Le chat poussa un miaulement abominable.

— Tu ne m'avais jamais dit que tu jouais de la guitare, remarqua-t-elle, l'air de rien.

— Il y a beaucoup de choses que je ne t'ai jamais dites, admit le fantôme.

— C'est bien ce qui me semble.

Reprenant la caisse, elle repoussa l'animal à l'intérieur puis se dirigea vers la porte. Jonathan s'écarta pour la laisser passer, mais ne disparut pas comme il avait l'habitude de le faire. Il entra derrière elle puis recula pour qu'elle puisse refermer la porte. Elle libéra ensuite le chat qui fila se cacher sous le fauteuil.

— Tu es fâchée ?

— Non. Perturbée.

Elle passa les mains sur son visage, contourna la table, lui fit face.

— Tu n'as jamais envie d'aller la voir elle, ta mère ?

— Je suis mort.

— Je sais. Je sais bien. Mais... tu viens bien me voir, moi.

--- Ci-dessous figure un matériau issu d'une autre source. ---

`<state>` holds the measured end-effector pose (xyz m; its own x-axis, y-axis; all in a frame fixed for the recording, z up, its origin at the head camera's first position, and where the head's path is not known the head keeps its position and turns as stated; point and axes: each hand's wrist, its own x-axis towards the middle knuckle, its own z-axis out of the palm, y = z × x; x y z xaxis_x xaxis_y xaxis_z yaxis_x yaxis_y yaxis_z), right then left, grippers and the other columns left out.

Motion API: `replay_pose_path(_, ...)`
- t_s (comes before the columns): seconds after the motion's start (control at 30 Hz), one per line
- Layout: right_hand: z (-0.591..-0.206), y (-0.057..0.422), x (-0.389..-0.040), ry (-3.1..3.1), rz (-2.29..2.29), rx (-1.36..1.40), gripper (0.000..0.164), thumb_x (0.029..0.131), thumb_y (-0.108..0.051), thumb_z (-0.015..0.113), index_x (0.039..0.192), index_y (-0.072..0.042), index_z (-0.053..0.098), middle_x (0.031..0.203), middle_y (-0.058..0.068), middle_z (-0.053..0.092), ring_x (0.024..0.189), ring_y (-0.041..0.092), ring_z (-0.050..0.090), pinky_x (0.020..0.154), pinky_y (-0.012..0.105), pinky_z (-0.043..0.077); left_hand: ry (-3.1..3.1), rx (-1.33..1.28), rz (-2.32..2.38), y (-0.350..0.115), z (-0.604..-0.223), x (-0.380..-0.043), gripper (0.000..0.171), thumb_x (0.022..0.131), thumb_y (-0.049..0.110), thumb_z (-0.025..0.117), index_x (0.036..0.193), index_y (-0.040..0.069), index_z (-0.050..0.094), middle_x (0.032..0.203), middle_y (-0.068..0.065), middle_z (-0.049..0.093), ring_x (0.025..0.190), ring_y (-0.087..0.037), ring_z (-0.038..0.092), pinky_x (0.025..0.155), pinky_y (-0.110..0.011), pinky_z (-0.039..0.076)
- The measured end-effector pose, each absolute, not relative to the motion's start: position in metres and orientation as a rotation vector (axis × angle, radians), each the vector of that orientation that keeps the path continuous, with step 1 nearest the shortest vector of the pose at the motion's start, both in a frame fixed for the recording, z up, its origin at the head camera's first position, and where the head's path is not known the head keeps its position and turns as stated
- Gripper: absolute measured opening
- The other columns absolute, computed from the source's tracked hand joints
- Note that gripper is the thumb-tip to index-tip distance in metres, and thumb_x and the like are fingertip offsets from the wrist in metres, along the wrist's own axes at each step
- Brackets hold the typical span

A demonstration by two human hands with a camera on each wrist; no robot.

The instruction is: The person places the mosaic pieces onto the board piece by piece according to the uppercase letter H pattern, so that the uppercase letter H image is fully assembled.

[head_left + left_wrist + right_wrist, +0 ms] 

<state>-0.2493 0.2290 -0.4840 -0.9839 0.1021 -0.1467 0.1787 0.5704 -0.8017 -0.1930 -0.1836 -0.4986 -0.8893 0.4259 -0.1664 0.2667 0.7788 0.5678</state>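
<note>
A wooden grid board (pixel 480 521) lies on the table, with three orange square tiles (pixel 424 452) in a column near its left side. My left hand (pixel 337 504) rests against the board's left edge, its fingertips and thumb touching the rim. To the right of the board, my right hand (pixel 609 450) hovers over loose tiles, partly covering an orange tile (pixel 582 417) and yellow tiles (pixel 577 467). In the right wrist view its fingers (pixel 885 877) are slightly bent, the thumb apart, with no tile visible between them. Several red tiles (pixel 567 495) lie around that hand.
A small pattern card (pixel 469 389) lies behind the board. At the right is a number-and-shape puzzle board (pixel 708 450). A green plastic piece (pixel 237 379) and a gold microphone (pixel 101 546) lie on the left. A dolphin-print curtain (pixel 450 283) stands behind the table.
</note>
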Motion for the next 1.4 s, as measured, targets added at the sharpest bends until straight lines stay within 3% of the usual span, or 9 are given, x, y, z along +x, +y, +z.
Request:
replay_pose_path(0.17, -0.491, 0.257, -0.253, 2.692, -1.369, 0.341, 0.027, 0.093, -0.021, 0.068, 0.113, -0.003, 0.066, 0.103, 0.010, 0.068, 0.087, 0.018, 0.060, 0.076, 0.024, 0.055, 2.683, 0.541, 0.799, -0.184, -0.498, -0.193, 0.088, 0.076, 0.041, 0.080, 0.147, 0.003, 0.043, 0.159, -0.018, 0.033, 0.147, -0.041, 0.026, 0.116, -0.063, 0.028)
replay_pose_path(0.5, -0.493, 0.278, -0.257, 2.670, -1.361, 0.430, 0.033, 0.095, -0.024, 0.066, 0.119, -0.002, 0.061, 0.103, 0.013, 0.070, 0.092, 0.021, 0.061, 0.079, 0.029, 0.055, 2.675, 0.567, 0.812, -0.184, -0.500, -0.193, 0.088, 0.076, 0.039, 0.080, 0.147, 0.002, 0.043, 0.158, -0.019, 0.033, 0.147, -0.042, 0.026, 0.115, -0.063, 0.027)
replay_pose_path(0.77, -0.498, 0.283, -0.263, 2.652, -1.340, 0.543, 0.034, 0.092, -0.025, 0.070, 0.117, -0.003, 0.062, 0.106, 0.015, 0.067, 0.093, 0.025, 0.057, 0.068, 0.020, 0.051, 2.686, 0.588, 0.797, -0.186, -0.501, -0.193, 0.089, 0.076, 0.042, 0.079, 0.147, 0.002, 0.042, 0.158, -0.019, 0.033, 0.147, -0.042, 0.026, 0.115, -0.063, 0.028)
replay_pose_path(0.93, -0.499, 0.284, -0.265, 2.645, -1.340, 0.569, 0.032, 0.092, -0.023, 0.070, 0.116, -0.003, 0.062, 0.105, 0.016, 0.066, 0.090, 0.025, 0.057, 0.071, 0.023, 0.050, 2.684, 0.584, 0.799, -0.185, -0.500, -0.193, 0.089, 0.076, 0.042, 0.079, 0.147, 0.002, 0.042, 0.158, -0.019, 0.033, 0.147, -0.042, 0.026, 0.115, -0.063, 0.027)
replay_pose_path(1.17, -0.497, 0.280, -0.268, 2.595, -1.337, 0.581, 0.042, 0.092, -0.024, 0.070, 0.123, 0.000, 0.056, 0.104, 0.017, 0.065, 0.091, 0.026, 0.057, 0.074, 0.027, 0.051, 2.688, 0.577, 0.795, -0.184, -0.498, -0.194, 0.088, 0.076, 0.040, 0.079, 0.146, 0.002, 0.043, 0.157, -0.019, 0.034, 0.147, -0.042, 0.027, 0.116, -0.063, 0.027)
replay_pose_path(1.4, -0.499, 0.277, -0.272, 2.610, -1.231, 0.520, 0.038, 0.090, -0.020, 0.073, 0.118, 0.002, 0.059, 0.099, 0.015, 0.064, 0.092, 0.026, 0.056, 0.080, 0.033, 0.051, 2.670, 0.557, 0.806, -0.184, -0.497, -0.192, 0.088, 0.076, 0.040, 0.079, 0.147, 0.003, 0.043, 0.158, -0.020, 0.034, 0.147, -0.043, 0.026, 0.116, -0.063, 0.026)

— Tu m'as banni de Butterfly.

— Bien sûr. C'est ma punition pour avoir essayé de faire ce qu'il fallait.

En d'autres temps, il aurait disparu, mais il demeura planté là, sur le tapis gris du salon, les lèvres pincées.

— Laura...

— Merde, Jonathan. Merde ! J'en avais déjà plein le dos, des dieux et des démons et des anges, et maintenant je me tape un spectre dans mon salon ! Le spectre d'un ami qui joue de la guitare et qui parle de moi à sa mère, et qui me refile des bouquins incompréhensibles et son chat !

Un miaulement désespéré surgit de sous le fauteuil.

— Je ne suis pas ici de mon plein gré, répondit le fantôme, gardant son calme, pour une fois.

Laura secoua la tête et noya son visage entre ses paumes, coudes sur la table.

— Je sais. Tes mémoires.

— Elles me permettront de partir. C'est la seule solution. Je sais que c'est pénible. Pour toi comme pour moi.

Elle releva les yeux. Pendant une seconde, elle voulut s'excuser, puis elle se souvint que ce n'était pas Jonathan. Juste sa forme dans une matière répugnante et mortelle, qui avait tué plusieurs de ses patients. Jonathan l'aurait haï, ce monstre.

— Alors mettons-nous au travail, dit-elle froidement.

Elle n'osa pas le regarder. Même s'il n'était qu'une chose inhumaine, elle ne voulait pas contempler sa douleur.